Big Tech's AI spending, expected to exceed $700 billion this year, is increasing pressure on companies to demonstrate returns on those investments while offsetting the rising costs of deploying the technology. Amazon and Meta Platforms have also laid off thousands of employees this year.
 
Microsoft announced the cuts on Monday after a difficult first half, with its shares falling nearly 23 per cent in the first six months of 2026, their worst first-half performance since 2022.
   
The software giant earlier this year offered voluntary buyouts to about 7 per cent of its US workforce, or around 9,000 employees. Microsoft often trims jobs near the end of its fiscal year in June as it finalises spending plans for the new financial year.
 
Strong demand for AI has fuelled growth in Microsoft's Azure cloud computing business, which was the exclusive seller of OpenAI's models until April. However, the mounting cost of building data centres to support those services has put pressure on its cash flows.
 
The company, which is expected to report results later this month, forecast quarterly Azure revenue above Wall Street estimates in April. It also projected capital expenditure of $190 billion for 2026, far exceeding analysts' expectations.
 
AI tools that increasingly automate routine business tasks have also emerged as a challenge to Microsoft's software business.
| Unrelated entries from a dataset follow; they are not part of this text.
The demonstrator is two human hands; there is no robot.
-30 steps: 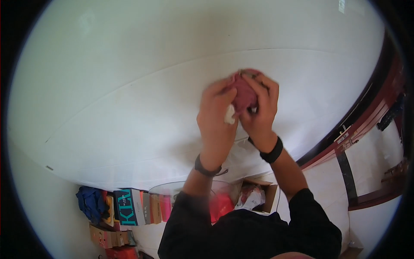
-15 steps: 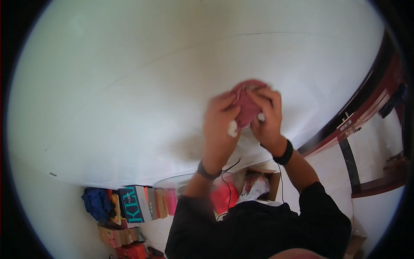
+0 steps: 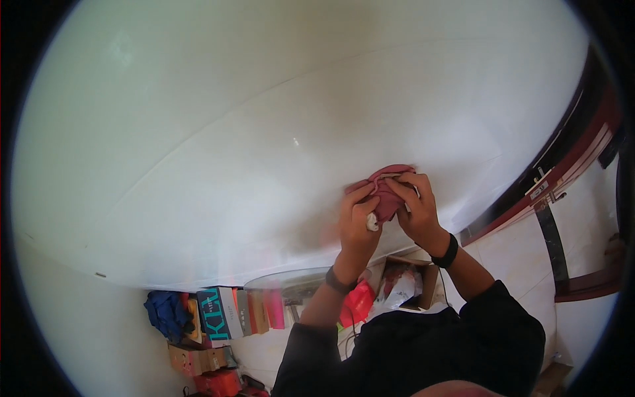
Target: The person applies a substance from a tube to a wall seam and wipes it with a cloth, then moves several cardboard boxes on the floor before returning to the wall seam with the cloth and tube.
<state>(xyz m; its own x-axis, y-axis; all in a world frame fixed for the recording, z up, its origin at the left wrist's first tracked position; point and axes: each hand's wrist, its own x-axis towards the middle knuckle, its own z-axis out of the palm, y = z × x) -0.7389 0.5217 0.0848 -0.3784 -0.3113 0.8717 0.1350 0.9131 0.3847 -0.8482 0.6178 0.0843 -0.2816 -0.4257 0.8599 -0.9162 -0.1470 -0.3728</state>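
Observation:
A dusty-pink piece of cloth (image 3: 390, 199) is bunched up in front of the white wall (image 3: 218, 152), gripped from both sides. My left hand (image 3: 358, 226) pinches its left part between thumb and fingers; a small white piece (image 3: 372, 221) shows by the thumb, its kind unclear. My right hand (image 3: 419, 210) has its fingers curled over the upper right part of the cloth. A fold runs across the top between my fingertips. Each wrist wears a dark band. Whether the cloth touches the wall I cannot tell.
Along the wall's foot stand a blue cloth bundle (image 3: 167, 315), several upright boxes (image 3: 221, 316), a round glass top (image 3: 281, 281), a red bag (image 3: 358, 304) and an open carton (image 3: 428, 281) with plastic bags. At right is a dark red door frame (image 3: 552, 182).
Both hands have come lower and a little to the right in the picture, carrying the cloth along. The cloth looks more folded together, and the view has shifted slightly.

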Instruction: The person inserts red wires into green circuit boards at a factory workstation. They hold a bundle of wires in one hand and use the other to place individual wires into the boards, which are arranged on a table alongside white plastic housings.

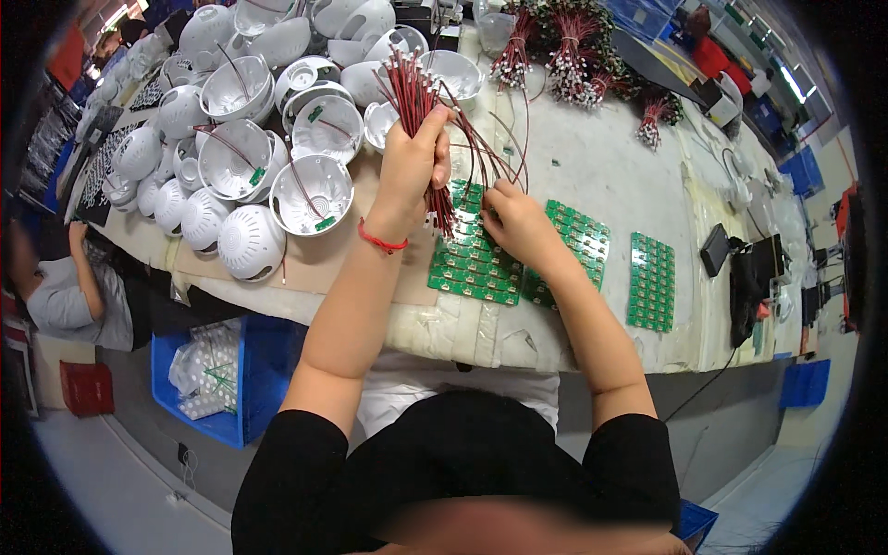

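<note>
- Nearest, a black top [462, 449] is worn by the person, and both bare forearms are stretched forward over the table [638, 199].
- At the lower left, beneath the table edge, a blue bin [196, 421] is seen, with clear plastic packing [205, 375] held inside it.
- A red cord bracelet [383, 244] is worn on the left wrist.
- Along the near side of the table, three green circuit-board panels are laid flat: the left panel [476, 268] below the hands, the middle panel [583, 231] partly covered by the right forearm, and the right panel [652, 282] set apart.
- Over the left panel's upper part, the right hand [520, 222] is held with its fingers bent inward and drawn together; whether a wire end is pinched by them cannot be told.
- By the left hand [421, 162], a bundle of dark red wires [404, 88] is gripped, the fingers curled around its middle; some loose wires are arched toward the right hand.
- To the left, white domed housings [252, 242] are heaped; in one open housing [335, 199] a small green board [326, 224] is seen with a wire attached.
- Right of the panels, a small black device [714, 250] is placed.
- Farther back, tied wire bundles [569, 51] with white ends are laid on the table.
- At the far left, a grey shirt [69, 301] is worn by another person.
</note>
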### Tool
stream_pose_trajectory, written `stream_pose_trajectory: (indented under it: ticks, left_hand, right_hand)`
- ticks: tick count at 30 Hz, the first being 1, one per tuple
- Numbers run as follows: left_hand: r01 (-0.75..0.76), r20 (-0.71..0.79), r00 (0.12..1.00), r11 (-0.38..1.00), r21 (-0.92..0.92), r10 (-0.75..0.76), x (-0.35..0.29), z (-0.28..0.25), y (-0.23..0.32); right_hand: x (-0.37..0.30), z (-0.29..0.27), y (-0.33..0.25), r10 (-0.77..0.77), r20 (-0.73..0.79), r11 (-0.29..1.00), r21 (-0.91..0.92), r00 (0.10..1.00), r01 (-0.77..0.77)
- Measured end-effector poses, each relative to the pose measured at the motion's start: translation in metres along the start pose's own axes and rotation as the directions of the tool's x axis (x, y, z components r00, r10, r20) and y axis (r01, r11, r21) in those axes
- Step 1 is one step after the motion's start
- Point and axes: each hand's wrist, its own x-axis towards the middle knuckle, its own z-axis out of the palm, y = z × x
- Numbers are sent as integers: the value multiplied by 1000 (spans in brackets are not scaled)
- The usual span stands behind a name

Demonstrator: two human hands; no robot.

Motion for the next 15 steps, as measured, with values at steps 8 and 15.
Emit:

At the same time, a surge in memory chip prices driven by data centre demand has forced the company to raise Xbox console prices when demand for the gaming console was already weak.
 
The gaming division's new head, Asha Sharma, said last month that the business needed a "reset" and that its profit margin had declined to 3 per cent, necessitating a restructuring that could include potential mergers and acquisitions (M&A).
 
"Excluding Activision Blizzard King, over the past five years, we have spent over $20 billion on ongoing investments in our content, platform and hardware subsidy, but our annual revenue has declined nearly half a billion during that time," she said in a memo to employees published on Microsoft's website. "Going forward, this cannot continue."
 
The company is considering options for the Xbox gaming unit, including a potential spin-off or restructuring as a wholly owned subsidiary, The Information reported last month.